You may purchase a book, tiles or 12″x16″ paper prints easily online. To purchase large canvas or aluminum work please visit the locations section of our website for a list of galleries that represent Harlan Fine Art.
SJH: The process I use to create my artwork is quite unique when you think in terms of traditional painting.
I create all of my artwork digitally, using a very powerful computer that is customized with special tools and software to create such complicated pieces.
There are different ways that I can approach a painting. If I have a specific idea of what I want to depict, I start with a simple pencil sketch. If I don’t have an idea of what I want, I simply start with a blank screen.
I use a combination of software tools to achieve the various visual effects, depending on the mood of the piece.
SJH: The first step in the process of developing a painting is a simple pencil sketch. This is very primitive, but sets the tone for the basic layout and perspective.
My artwork is hyper photo-realistic in terms of perspective, detail, color, shadows and light. There are times when I look at a finished piece and don’t even remember some of the extremely detailed features and reflections!
When I paint, I expand a very small portion of the screen to a very small area and then zoom back out to a full frame. For example, in the detail of a flower, one petal of the flower will take up a 21 inch monitor screen. By doing this, I can paint the finest detail, down to a drop of water on a leaf.
SJH: In my paintings, all scenes are fictional and spring from my imagination. My inspiration and motivation stems from wanting to create a general feeling of ‘I want to be in that place.’
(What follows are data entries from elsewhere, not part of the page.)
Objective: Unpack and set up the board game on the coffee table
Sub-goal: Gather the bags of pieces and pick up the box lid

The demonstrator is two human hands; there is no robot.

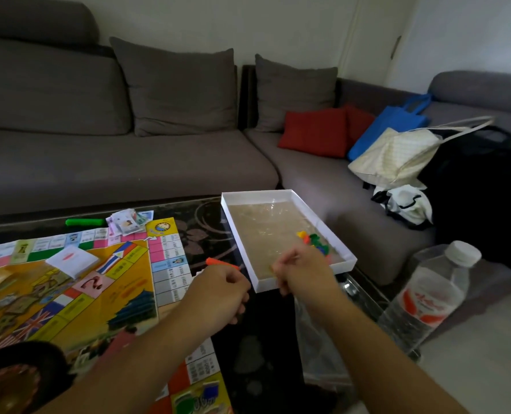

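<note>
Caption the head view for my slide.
Both hands work beside the open white box, game board unfolded on the coffee table.

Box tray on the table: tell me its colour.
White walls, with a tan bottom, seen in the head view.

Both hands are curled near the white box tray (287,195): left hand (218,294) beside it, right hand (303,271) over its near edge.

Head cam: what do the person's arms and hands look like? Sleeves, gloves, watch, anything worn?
Both forearms are bare as far as the frame shows; no sleeves in view. The left hand and right hand wear no gloves, and no watch, bracelet or ring is visible, though motion blur limits fine detail.
</note>
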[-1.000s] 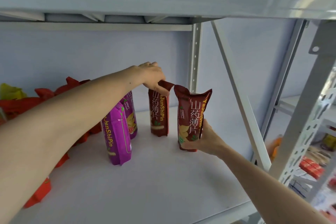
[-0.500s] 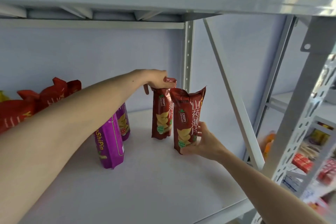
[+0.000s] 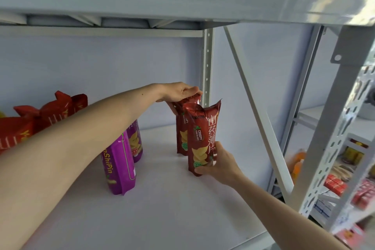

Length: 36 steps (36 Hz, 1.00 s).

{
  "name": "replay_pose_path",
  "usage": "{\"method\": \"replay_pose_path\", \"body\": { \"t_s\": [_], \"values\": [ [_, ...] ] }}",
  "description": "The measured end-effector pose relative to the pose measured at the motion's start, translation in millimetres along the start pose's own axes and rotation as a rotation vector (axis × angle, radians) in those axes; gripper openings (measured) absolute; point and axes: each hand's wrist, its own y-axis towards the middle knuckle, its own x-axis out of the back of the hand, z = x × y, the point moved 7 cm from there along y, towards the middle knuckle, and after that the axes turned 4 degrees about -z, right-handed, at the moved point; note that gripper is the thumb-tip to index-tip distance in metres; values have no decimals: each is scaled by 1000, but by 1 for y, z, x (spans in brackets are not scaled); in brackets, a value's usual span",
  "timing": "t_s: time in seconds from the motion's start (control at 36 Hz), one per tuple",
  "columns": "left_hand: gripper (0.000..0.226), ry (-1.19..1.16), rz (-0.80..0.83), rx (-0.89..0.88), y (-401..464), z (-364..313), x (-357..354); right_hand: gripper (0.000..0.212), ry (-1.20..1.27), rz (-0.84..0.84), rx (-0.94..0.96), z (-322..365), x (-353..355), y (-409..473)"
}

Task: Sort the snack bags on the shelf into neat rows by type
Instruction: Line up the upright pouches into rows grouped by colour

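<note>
Two dark red yam-slice bags stand upright on the white shelf [image 3: 182, 209], one behind the other. My right hand [image 3: 218, 165] grips the base of the front dark red bag [image 3: 203, 136]. My left hand [image 3: 178, 92] pinches the crimped top of the rear dark red bag [image 3: 181, 128], which the front one half hides. To their left stand two purple bags, a near one [image 3: 119, 168] and a far one [image 3: 135, 140], partly covered by my left forearm. Several bright red bags [image 3: 50, 111] line the back left.
A white upright post [image 3: 207, 67] stands just behind the dark red bags, and a diagonal brace [image 3: 257, 111] slants down to their right. The upper shelf board is close overhead. Another rack with packaged goods [image 3: 334, 184] is at right.
The two dark red bags have come closer together, the front one now overlapping the rear. My left hand shifted right along the rear bag's top. The camera view moved slightly.
</note>
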Motion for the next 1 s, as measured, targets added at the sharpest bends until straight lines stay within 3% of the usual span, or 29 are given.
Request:
{"method": "replay_pose_path", "body": {
  "t_s": [0.28, 0.5, 0.83, 1.0],
  "values": [
    [82, 84, 4, -30, 21, -10, -6, 82, -35, -24, -49, -1, -2, 3],
    [66, 187, 72, -83, 21, -11, -6, 80, -39, -33, -74, -3, -2, 1],
    [110, 468, 52, -165, 20, -13, -8, 92, -104, -60, -90, -8, -1, -15],
    [77, 511, -65, -122, 22, -19, -5, 96, -118, -39, -79, -5, 1, -22]
  ]
}}
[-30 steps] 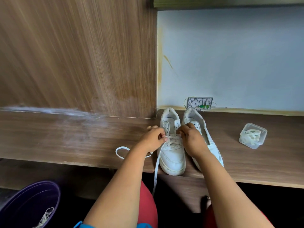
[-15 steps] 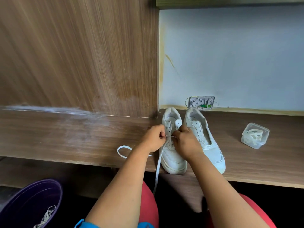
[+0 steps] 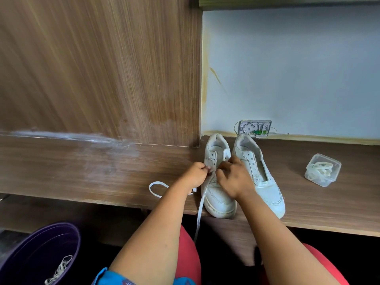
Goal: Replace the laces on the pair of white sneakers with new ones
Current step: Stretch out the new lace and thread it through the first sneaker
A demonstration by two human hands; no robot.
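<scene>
Two white sneakers (image 3: 244,177), side by side, toes at the tabletop's (image 3: 82,171) front edge; left one part-laced, white lace (image 3: 198,219) trailing over that edge; right one unlaced.

There was one view only, from a wide-angle camera on the person's head, so no second view shared any part of it. It looked forward and steeply down over the near edge of the desk (image 3: 102,173), facing the wood panel (image 3: 98,68) and pale wall (image 3: 287,68) that rose from the far edge. It sat close: both forearms ran up from the bottom of the frame to the hands at mid-frame, and the lap showed below the near edge. The wide lens bowed the desk's edges towards the sides.
</scene>
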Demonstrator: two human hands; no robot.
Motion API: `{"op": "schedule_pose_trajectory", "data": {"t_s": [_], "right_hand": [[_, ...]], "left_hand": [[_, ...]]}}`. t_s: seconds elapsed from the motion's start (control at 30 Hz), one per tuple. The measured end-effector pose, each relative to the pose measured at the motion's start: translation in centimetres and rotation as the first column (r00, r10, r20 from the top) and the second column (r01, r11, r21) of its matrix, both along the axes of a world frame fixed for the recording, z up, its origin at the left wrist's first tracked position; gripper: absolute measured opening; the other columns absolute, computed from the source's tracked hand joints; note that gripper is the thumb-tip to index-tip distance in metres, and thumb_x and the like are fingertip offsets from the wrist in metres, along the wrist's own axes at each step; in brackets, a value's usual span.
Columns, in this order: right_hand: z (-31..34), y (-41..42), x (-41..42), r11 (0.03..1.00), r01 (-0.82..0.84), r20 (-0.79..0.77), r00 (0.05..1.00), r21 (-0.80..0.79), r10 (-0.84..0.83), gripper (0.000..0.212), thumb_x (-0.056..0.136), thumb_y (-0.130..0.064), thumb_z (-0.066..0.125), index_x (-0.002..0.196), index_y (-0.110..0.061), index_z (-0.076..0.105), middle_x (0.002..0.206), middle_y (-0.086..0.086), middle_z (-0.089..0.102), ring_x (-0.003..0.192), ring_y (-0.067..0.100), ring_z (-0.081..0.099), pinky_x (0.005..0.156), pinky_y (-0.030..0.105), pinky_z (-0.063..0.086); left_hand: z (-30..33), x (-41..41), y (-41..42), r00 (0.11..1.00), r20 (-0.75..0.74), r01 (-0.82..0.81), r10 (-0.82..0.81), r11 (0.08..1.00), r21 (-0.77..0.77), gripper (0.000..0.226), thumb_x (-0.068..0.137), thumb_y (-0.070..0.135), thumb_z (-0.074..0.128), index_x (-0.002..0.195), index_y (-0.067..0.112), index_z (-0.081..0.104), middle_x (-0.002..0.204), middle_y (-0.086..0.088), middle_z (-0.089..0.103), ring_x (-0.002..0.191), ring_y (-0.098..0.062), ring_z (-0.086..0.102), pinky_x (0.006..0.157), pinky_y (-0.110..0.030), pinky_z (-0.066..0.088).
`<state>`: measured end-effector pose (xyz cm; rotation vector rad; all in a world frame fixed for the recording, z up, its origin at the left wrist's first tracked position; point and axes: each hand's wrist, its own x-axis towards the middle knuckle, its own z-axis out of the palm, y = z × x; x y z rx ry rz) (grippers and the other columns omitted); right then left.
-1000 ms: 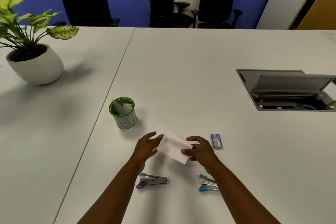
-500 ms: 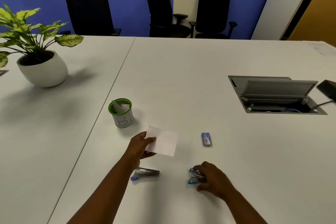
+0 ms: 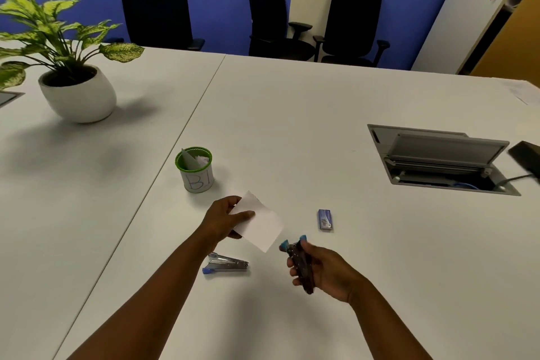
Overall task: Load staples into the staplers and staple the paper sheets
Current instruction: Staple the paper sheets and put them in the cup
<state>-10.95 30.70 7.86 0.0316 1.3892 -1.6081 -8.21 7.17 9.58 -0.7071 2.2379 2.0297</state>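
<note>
My left hand (image 3: 225, 219) pinches a small stack of white paper sheets (image 3: 261, 225) by their left edge, above the white table. My right hand (image 3: 324, 270) grips a small stapler (image 3: 298, 257) with blue tips, lifted off the table, its nose pointing up and left toward the lower right corner of the sheets. A second metal stapler (image 3: 226, 264) with a blue end lies flat on the table below my left hand. A small blue staple box (image 3: 325, 220) lies to the right of the sheets.
A green-rimmed cup (image 3: 195, 169) marked "B1" holds folded paper, up and left of my hands. A potted plant (image 3: 76, 90) stands at far left. An open cable hatch (image 3: 441, 159) is set in the table at right. Black chairs line the far edge.
My right hand let go of the sheets, dropped to the stapler on the table, closed on it and lifted it toward the sheets. My left hand kept holding the sheets.
</note>
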Motion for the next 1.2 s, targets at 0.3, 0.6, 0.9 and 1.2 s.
{"op": "schedule_pose_trajectory", "data": {"t_s": [0.3,0.6,0.9,1.2], "right_hand": [[1.2,-1.7,0.1,0.999,0.038,-0.042,0.998,0.020,-0.037,0.044,0.089,-0.044,0.045,0.097,-0.005,0.063,0.079,0.006,0.067,0.067,0.016,0.061,0.061,0.028,0.053],[1.5,-2.0,0.3,0.985,0.155,0.083,0.983,0.078,-0.161,0.033,0.076,-0.031,0.066,0.095,-0.005,0.062,0.070,0.006,0.065,0.067,0.019,0.064,0.054,0.030,0.052],[1.5,-2.2,0.5,0.975,0.222,0.147,0.964,0.018,-0.222,0.016,0.080,-0.020,0.064,0.083,-0.005,0.065,0.061,0.004,0.070,0.052,0.015,0.065,0.055,0.025,0.057],[1.3,-2.7,0.3,0.963,0.270,0.060,0.961,0.008,-0.270,0.007,0.081,-0.013,0.063,0.082,-0.007,0.066,0.070,0.003,0.071,0.071,0.017,0.065,0.061,0.022,0.058]], "left_hand": [[0.7,-0.4,1.0,0.994,-0.052,0.084,-0.096,0.976,-0.199,0.021,0.079,0.015,0.071,0.096,0.020,0.060,0.091,-0.003,0.062,0.070,-0.017,0.061,0.041,-0.017,0.050],[1.4,-1.0,2.2,0.960,-0.034,0.256,-0.278,0.920,-0.297,0.024,0.078,0.017,0.073,0.099,0.014,0.061,0.082,0.005,0.058,0.064,-0.011,0.061,0.042,-0.017,0.051],[1.4,-1.4,2.4,0.947,-0.021,0.305,-0.322,0.915,-0.265,0.016,0.077,0.016,0.073,0.088,0.017,0.061,0.078,0.002,0.060,0.060,-0.012,0.061,0.042,-0.017,0.051],[1.4,-1.7,2.5,0.940,-0.017,0.326,-0.341,0.913,-0.247,0.018,0.077,0.016,0.073,0.091,0.014,0.062,0.077,0.004,0.060,0.059,-0.009,0.061,0.040,-0.014,0.047]]}}
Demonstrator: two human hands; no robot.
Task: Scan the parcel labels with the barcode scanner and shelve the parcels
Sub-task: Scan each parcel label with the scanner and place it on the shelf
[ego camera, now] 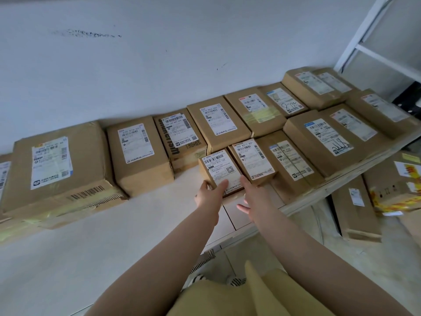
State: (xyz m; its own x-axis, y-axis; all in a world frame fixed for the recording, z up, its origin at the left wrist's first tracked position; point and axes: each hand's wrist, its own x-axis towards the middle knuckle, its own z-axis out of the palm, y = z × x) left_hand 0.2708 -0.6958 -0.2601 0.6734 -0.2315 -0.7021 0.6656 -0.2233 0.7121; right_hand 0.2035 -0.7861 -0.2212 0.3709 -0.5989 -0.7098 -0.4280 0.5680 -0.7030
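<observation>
A small cardboard parcel [217, 169] with a white barcode label lies on the white shelf [141, 215], near its front edge. My left hand [210, 195] holds its near left corner, thumb on top of the label and fingers around the side. My right hand [252, 197] reaches to the parcel's near right side with fingers straight, touching it or just short of it. A second small parcel [251, 160] lies right beside it. No barcode scanner is in view.
Several labelled cardboard parcels line the shelf along the white wall, from a large box [57, 169] at the left to a stacked group [330, 142] at the right. More boxes [355, 210] stand on the tiled floor under the shelf's right end.
</observation>
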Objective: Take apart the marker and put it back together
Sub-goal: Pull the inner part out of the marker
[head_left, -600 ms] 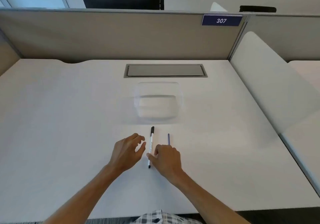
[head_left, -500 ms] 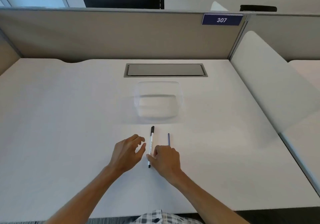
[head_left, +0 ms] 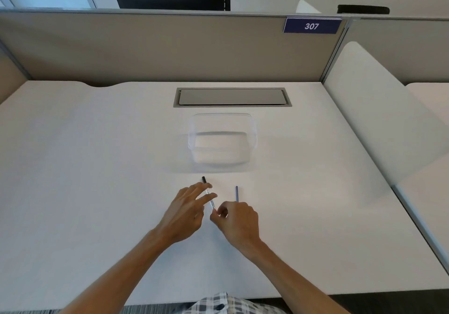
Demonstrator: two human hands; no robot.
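Both hands meet over the white desk (head_left: 97, 168), just in front of the person. The right hand (head_left: 237, 221) pinches the near end of the marker (head_left: 209, 196) between thumb and fingertips, lifting it so it slants toward eleven o'clock, black cap farthest away. The left hand (head_left: 185, 210) lies with fingers spread across the barrel, not closed round it. A thin blue pen (head_left: 236, 193) rests just beside them at one o'clock. A clear plastic container (head_left: 222, 141) sits farther off at twelve.
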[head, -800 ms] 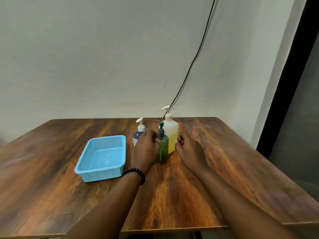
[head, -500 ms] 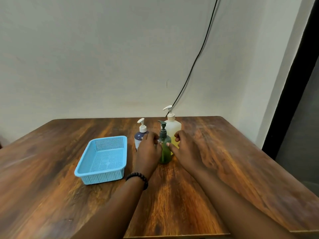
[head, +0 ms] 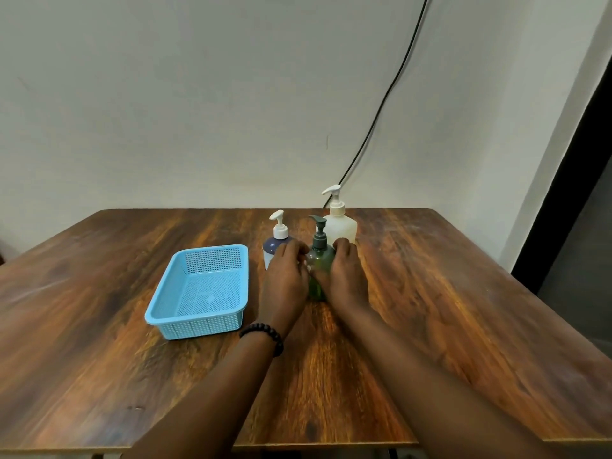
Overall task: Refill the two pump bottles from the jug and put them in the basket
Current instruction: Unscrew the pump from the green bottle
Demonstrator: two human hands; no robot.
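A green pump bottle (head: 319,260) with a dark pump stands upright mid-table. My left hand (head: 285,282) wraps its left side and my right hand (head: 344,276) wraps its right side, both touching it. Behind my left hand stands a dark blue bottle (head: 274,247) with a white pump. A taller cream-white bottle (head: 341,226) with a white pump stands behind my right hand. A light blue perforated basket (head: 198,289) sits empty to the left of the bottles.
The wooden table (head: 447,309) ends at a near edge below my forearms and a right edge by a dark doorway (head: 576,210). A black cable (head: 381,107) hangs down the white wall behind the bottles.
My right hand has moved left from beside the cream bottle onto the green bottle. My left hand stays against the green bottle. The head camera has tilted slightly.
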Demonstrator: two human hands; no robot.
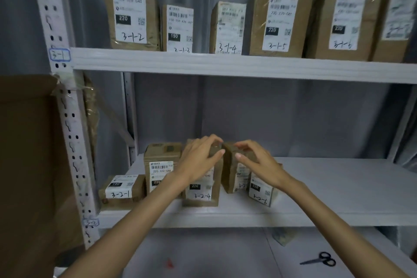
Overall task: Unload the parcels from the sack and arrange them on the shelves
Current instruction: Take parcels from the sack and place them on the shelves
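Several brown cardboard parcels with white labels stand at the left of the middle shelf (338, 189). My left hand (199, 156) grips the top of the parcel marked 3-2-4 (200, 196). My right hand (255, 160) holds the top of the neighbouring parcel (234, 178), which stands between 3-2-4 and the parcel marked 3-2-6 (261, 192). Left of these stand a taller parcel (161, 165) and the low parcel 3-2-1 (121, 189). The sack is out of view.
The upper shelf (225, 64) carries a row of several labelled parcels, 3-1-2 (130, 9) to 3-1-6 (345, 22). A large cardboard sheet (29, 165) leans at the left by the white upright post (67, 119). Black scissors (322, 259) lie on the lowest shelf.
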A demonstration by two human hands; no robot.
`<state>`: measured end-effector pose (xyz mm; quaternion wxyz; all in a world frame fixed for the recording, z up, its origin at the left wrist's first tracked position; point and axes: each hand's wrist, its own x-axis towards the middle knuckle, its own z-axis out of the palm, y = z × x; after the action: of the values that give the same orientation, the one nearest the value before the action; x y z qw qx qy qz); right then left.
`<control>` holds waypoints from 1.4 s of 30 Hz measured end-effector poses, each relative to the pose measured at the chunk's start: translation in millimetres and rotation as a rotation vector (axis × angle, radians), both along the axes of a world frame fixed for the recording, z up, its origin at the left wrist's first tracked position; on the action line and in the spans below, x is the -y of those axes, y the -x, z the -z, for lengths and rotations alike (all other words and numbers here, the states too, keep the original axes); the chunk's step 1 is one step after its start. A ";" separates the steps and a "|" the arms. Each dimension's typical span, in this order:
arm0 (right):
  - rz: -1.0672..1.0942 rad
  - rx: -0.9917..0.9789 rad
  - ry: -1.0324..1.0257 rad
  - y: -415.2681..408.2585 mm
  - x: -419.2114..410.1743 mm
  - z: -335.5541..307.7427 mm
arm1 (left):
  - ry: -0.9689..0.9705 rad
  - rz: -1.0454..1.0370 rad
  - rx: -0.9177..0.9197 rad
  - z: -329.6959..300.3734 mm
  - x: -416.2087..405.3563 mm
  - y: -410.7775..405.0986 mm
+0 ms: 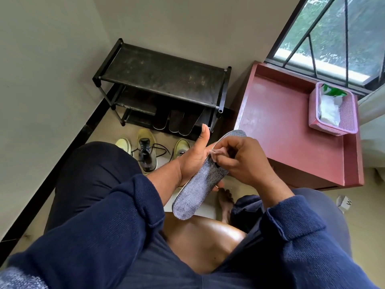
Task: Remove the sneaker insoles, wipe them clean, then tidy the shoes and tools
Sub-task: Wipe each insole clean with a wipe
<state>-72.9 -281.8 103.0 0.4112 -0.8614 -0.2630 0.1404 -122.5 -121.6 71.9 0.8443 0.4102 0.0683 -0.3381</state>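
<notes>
- Black shoe rack (160,78) stands against the wall, dark insoles (177,123) leaning at its base.
- Red table (287,130) sits right of it, pink basket (333,111) on its far corner.
- Yellow sneakers (146,150) rest on the floor.
- Grey insole (205,178) is up over the lap, left hand (193,157) cradling it from beneath, thumb raised.
- Right hand (243,161) pinches a small wipe (217,152) against the insole.

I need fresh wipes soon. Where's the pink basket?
The pink basket sits at the far right corner of the red table, below the window.
</notes>
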 end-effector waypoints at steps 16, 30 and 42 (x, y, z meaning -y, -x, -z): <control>0.138 0.049 -0.017 -1.8 -1.1 1.3 | 0.017 0.027 0.060 11.0 -1.1 -3.9; 0.215 -0.112 -0.069 1.0 -6.0 3.6 | 0.012 -0.425 0.078 12.5 8.7 -4.1; 0.326 -0.090 -0.092 11.1 -18.4 9.5 | 0.026 -0.710 -0.060 7.9 6.8 -5.9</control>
<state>-84.0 -263.4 93.4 0.4786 -0.8659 -0.1072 0.0980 -116.6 -128.4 64.0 0.9119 0.3401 0.2271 -0.0362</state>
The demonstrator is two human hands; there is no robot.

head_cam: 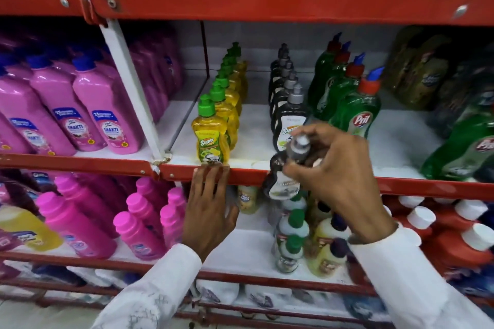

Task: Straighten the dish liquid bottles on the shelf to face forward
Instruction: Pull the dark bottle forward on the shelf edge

Even though I have a general idea of the mood I wish to capture, I never really know what a finished painting will look like until I actually print out a large proof.
SJH: The painting is done using electronic brushes that I have created. The brushes are dependent upon the look I want to achieve; I can depict oils, acrylics, watercolors and pastels.
The screen is designated as “wet” paint when I start. I can move around, scrape it off or start over. After finishing a session, I “dry” it. Each time I work on the piece, this process is repeated.
SJH: The amount of time spent creating a piece depends on the amount of detail I want to achieve. Some pieces will take as little as one week while others may take months.
The detailing process can be infinite with elements continually added, so sometimes it’s difficult to “know” when a piece is finished. Yet it seems there’s always that point when I feel it’s complete.